可武靖看著穿著一身舊衣裳進來的大女兒,壓根沒問半句。只皺著眉把人上下打量了一番,就轉過身子繼續跟武承安和武承憲兄弟說話。
國子監冬至放假三天,武承憲就跟沒了繩的猴兒一般,昨天一大早就出了門,今天早上才溜回來。洗了個澡換了身衣裳,這才敢往正院這邊來裝乖兒子。
住得近了,即便十天才回來一次,武靖對武承憲也比以前更重視些。不再像以前那樣想起來府里還有個小兒子就問兩句,想不起來就想不起來,也沒什麼大不了的。
府里的奴僕最會見風使舵,看武靖重視武承憲,他們自然也人前人後三少爺的捧起來。這些事本是尋常,偏落在武承宜眼里就怎麼看怎麼不順眼。
少了西院被禁足的三人,正屋裡的座位自然也和以前不一樣。除了上首分列左右的武靖和孫嫻心,依次坐在左邊的是陪武靖說話的武承安和武承憲。
右邊最前面的自然是孟半煙,坐在她身邊的是方姨娘,之後才是武承蔻和武承宜。武承蔻故意沒讓著她姐姐坐在放姨娘身邊,就是想要把武承宜和眾人隔開一點,希望她能別再鬧什麼么蛾子。
但武承宜戲服都穿上了,又怎麼可能甘心老老實實待著不說話。還沒等冬至宴開席,武承宜就不顧武承蔻的拉扯站起身來,撲通一聲跪倒在地。
「父親,女兒有冤屈,還請父親給女兒做主。」
第89章
孟半煙已經猜到了武承宜一定會來這麼一出,所以非但不覺得驚訝,反而覺得這人還算會挑時候,沒等到吃飯的時候鬧,讓大家連飯都吃不好。
孫嫻心卻還是忍不住要攔一把,不過她跟孟半煙處了這麼久,多少也學到了一點『能從根上解決的事情就不要多說廢話』。
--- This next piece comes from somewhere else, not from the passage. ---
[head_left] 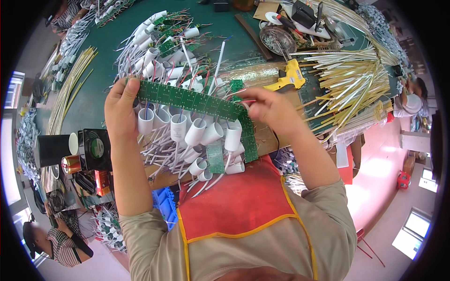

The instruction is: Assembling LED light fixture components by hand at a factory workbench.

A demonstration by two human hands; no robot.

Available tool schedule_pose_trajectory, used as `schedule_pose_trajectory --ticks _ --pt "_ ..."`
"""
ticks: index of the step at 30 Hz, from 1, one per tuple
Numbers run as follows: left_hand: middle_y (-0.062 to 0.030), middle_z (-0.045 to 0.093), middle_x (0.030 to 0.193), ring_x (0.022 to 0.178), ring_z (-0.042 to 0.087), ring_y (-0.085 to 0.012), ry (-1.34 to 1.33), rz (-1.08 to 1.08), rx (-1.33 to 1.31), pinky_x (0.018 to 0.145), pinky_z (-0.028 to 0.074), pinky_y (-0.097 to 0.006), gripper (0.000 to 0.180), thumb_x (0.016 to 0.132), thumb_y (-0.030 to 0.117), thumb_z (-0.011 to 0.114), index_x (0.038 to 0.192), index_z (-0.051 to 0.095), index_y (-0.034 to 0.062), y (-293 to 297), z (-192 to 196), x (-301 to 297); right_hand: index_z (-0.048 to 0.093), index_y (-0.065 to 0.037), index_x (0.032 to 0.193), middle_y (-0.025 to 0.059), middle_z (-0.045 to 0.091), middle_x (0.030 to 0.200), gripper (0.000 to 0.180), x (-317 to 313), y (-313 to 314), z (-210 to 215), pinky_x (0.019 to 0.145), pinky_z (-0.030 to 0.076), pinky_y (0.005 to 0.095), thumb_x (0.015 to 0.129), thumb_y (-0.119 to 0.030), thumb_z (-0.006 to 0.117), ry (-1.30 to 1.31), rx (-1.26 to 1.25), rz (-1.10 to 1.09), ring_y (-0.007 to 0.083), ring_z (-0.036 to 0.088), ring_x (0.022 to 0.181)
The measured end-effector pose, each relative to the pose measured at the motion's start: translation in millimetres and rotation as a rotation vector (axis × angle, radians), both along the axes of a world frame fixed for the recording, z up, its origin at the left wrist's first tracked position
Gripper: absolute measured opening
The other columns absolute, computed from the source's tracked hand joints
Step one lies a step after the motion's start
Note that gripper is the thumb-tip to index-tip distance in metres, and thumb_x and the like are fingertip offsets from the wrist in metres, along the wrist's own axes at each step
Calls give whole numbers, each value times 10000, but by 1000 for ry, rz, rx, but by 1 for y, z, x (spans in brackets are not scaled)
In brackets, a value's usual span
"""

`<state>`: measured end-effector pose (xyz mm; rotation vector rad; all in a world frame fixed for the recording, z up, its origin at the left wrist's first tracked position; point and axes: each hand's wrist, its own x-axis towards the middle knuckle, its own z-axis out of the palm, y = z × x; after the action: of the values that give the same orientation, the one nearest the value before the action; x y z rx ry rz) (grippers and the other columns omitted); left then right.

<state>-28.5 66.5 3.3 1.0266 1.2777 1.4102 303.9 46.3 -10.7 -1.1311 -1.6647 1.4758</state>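
Observation:
My left hand (121, 105) grips the left end of a long green circuit board strip (187, 99), thumb on top. The strip slants down to the right, marked into several small boards. At its right end my right hand (272, 110) is closed, with thin red and white wires between its fingertips. Below the strip several white cylindrical sleeves (178, 129) hang or lie with white cables and blue wires. More sleeves (152, 69) with wires and small green boards are heaped behind it. Another green board strip (249, 140) lies under my right wrist.
A yellow glue gun (293, 77) lies right of the strip, near a metal bowl (278, 40) with tools. Bundles of yellowish strips (349, 79) cover the right side of the table. On the left stand a black fan (97, 147) and a can (70, 165). Other people sit around.

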Motion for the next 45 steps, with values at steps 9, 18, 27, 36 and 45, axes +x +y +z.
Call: schedule_pose_trajectory --ticks 9,18,27,36,45 --pt "-25 636 886 790 558 -102 34 49 46 740 434 -241 320 870 271 695 1006 637 -13 -10 -2 14 644 -43 1115 58 586 980 298 -34 6 -1 794 455 296 924 -264 585 -8 253 40 158 558 913" --pt "-5 632 891 779 541 -85 -129 -40 34 734 425 -234 310 834 266 733 997 640 19 -18 -20 7 606 -30 910 49 635 779 337 -40 29 20 642 458 226 1011 -297 427 130 68 -163 99 574 691" --pt "-8 628 903 797 539 -85 -99 15 -4 739 422 -240 272 890 233 655 1012 628 -9 -28 -14 11 486 -33 1240 96 632 1001 487 -9 27 -1 691 482 284 948 -422 506 417 -184 -379 162 607 840" --pt "0 591 842 735 500 -73 -168 -82 -61 677 396 -223 315 890 307 661 916 626 -5 -32 -13 -4 499 20 1225 34 632 921 528 -39 -6 -20 687 480 245 794 -143 758 305 -336 -159 103 586 790" --pt "41 507 773 725 414 -67 111 -306 -47 630 336 -236 410 822 406 718 772 622 11 -35 -7 -29 520 25 1147 53 641 884 429 -42 0 -27 648 486 241 824 -164 731 299 -320 -249 107 592 734"
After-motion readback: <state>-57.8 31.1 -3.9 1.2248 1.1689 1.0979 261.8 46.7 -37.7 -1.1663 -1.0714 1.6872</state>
「混帳,今天是什麼日子大姑娘昏了頭,你們這些當奴僕的也都是死的不成。還不趕緊把大姑娘扶到廂房去歇一歇,等什麼時候清醒些了再過來。」
「夫人,我沒昏頭。從中秋起我這個做女兒的日夜掛心姨娘和哥哥,眼下都冬至了,咱們到底是一家人,什麼天大的氣到今日也該消了。」
如今朝堂局勢複雜,武靖每天忙得腳不沾地,武承宜能見到父親的時候少之又少。專門選了今天發作,就是篤定今天是冬至,自己不過是替親娘求情,即便不成也應當能保全自己。
現在見孫嫻心要打斷自己怎麼可能甘願,奮力掙脫身邊的丫鬟婆子,又跪地而行往武靖的方向蹭了兩步,「父親!姨娘這些年盡心盡力伺候您,您不能、不能半分情面都不顧及啊。」